- YOUR GOAL: Restate verbatim the span of lines below between the line with "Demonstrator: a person" and the line with "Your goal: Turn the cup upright", including those two lines, and only that span.
+-------+
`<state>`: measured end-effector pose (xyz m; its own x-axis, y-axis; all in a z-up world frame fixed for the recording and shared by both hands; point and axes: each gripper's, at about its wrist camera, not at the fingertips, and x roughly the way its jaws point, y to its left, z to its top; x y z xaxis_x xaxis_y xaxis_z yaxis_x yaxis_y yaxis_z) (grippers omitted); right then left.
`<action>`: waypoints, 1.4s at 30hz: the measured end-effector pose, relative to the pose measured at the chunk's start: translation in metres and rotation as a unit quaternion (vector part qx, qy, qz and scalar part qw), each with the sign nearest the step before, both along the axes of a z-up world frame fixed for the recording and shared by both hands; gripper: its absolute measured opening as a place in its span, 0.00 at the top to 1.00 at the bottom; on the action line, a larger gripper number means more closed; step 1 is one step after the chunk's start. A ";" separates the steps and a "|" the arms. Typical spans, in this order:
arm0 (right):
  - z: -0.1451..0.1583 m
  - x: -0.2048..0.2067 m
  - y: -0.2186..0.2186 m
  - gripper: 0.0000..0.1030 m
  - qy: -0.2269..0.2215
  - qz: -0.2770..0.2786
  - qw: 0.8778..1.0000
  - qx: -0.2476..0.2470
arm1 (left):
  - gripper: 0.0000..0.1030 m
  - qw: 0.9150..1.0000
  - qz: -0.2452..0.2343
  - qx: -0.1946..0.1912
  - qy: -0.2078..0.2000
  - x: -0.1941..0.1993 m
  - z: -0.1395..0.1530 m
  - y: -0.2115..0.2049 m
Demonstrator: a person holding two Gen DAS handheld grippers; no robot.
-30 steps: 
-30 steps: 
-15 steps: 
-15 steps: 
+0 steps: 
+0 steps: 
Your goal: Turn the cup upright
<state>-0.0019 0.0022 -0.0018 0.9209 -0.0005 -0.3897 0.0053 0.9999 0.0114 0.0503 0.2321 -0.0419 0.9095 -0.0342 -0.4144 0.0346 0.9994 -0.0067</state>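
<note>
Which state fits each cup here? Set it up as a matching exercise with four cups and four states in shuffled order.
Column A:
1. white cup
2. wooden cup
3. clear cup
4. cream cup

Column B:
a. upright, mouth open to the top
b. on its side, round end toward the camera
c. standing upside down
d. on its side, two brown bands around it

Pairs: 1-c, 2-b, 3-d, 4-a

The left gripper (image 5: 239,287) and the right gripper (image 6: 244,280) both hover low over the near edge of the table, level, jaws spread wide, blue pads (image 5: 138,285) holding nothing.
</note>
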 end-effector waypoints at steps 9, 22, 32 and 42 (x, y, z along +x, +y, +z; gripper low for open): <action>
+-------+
- RESPONSE TO THE EXERCISE:
Demonstrator: a person holding two Gen DAS handheld grippers; no robot.
-30 steps: 
-30 steps: 
-15 steps: 
-15 steps: 
+0 steps: 
+0 steps: 
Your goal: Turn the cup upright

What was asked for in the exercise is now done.